Update your model-serving skill with client integration patterns:

## Python Client Patterns

### Basic Usage
import ollama
response = ollama.chat(model='task-api', messages=[{'role': 'user', 'content': prompt}])

### REST API
POST http://localhost:11434/api/chat
{"model": "task-api", "messages": [...], "stream": false}

### Error Handling Pattern
- Retry on 503 (model loading)
- Parse JSON with fallback
- Validate response structure

### Performance Targets
- First token: <200ms (warm)
- Full response: <500ms typical
- Tokens/second: 30-50 on consumer GPU

Try With AI

Use your AI companion (Claude, ChatGPT, Gemini, or similar).

Prompt 1: Design Your API Client

I want to build a Python client for my Task API model that:
1. Provides typed methods for each action (create, list, update, delete)
2. Validates responses against a Pydantic schema
3. Supports both sync and async operations
4. Logs all requests and responses for debugging

Help me design the class structure and key methods.

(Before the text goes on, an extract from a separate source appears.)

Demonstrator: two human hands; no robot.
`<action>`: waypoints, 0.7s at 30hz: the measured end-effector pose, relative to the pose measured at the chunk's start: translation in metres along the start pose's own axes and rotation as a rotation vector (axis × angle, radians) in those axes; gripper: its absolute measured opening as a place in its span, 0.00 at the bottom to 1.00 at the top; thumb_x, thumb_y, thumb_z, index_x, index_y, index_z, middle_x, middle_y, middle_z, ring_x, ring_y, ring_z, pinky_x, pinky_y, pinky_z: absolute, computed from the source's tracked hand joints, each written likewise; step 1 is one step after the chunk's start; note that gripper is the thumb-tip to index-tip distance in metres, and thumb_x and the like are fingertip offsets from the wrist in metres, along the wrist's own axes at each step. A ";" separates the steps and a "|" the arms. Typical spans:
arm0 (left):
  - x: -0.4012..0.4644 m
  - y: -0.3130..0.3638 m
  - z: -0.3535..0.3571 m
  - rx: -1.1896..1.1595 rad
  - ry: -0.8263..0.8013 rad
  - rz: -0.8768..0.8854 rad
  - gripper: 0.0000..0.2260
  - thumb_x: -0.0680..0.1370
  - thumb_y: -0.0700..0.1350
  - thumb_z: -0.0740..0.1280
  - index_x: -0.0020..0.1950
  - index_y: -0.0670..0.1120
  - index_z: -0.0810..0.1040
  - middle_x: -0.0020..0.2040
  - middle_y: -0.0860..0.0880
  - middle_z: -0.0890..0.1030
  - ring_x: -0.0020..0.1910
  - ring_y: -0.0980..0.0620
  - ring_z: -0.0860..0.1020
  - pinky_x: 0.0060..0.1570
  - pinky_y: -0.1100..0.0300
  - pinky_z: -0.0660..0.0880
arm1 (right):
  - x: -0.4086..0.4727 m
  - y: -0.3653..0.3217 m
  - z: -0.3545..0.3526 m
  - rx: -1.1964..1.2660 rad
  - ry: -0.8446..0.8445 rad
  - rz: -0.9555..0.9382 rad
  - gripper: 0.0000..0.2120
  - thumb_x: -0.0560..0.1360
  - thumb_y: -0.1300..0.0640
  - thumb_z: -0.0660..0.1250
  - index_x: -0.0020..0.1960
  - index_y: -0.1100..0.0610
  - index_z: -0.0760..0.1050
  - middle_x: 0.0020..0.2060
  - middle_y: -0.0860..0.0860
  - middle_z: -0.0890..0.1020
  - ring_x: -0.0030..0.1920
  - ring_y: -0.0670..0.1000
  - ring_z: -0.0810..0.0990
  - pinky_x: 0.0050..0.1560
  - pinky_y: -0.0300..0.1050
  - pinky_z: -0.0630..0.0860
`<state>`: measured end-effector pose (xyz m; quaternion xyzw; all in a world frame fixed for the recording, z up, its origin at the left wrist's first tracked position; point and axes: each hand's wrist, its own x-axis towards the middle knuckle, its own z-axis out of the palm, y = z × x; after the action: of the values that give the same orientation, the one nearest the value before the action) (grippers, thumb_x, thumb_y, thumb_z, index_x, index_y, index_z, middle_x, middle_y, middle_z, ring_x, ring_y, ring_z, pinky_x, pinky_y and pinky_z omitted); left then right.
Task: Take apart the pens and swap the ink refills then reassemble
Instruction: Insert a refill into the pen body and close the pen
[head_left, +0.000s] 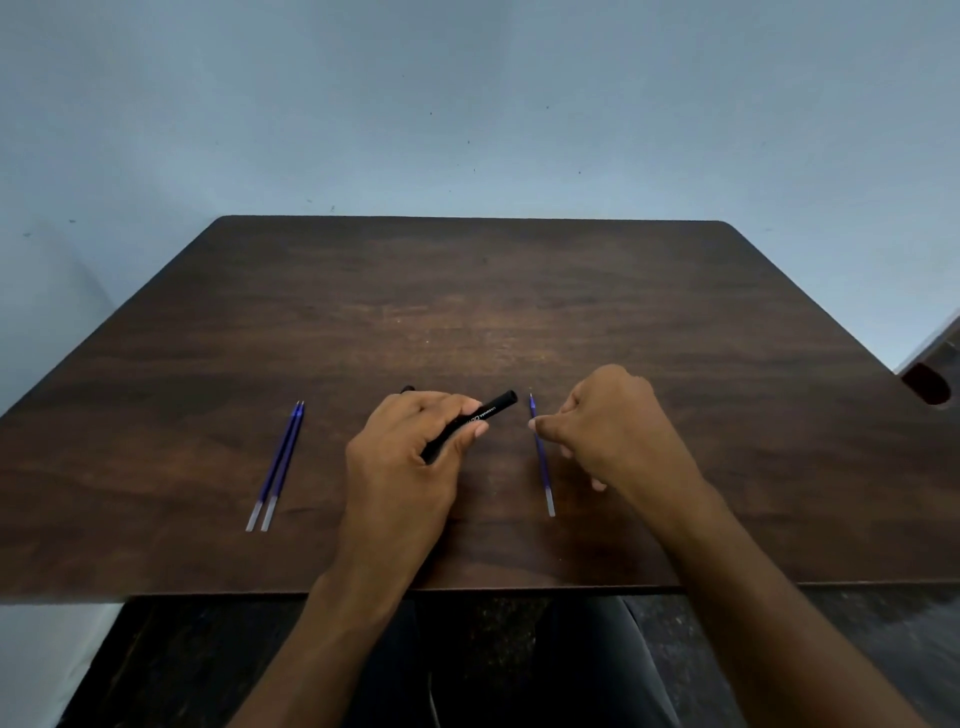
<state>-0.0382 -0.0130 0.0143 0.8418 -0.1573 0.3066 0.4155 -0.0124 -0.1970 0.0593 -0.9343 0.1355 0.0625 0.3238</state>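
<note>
My left hand (410, 452) grips a black pen barrel (496, 408) with white lettering; its open end points up and to the right. A small dark piece (408, 388) peeks out behind my left knuckles. My right hand (618, 426) pinches a thin blue ink refill (541, 457) between thumb and forefinger near its tip end. The refill runs almost straight toward me, its clear end near the table. Two more blue refills (278, 465) lie side by side on the dark wooden table (467, 291), to the left of my hands.
The table's near edge (208, 595) runs across the lower part of the view, with dark trousers below it. A pale blue wall (467, 104) stands behind the table. A dark object (930, 382) sits off the table's right edge.
</note>
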 end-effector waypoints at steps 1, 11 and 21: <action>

What you are learning: API client architecture. A well-designed client makes your model easy to integrate.

Prompt 2: Optimize for Latency

My Task API model is responding in 800ms average. My target is <500ms.
Current setup:
- Model: 7B Q4_K_M on RTX 3060 (12GB VRAM)
- Context length: 4096
- Temperature: 0.3

What can I tune to reduce latency? Consider:
1. Model parameters
2. Ollama configuration
3. Client-side optimizations
4. Architecture changes

What you are learning: Performance optimization. Meeting latency targets often requires multiple adjustments.

Prompt 3: Handle Edge Cases

My Task API model sometimes returns responses that are not valid JSON:
- Extra text before or after the JSON
- Truncated JSON (missing closing braces)
- Multiple JSON objects in one response

Help me write robust parsing code that:
1. Extracts JSON from mixed content
2. Repairs common truncation issues
3. Handles multiple objects
4. Falls back gracefully when parsing fails

What you are learning: Production robustness. Real-world models produce unexpected outputs that need handling.

Safety Note

When deploying locally-served models in applications, implement rate limiting and input validation. A user could potentially craft prompts that cause excessive resource usage or produce harmful outputs. Always validate model responses before acting on them in production systems.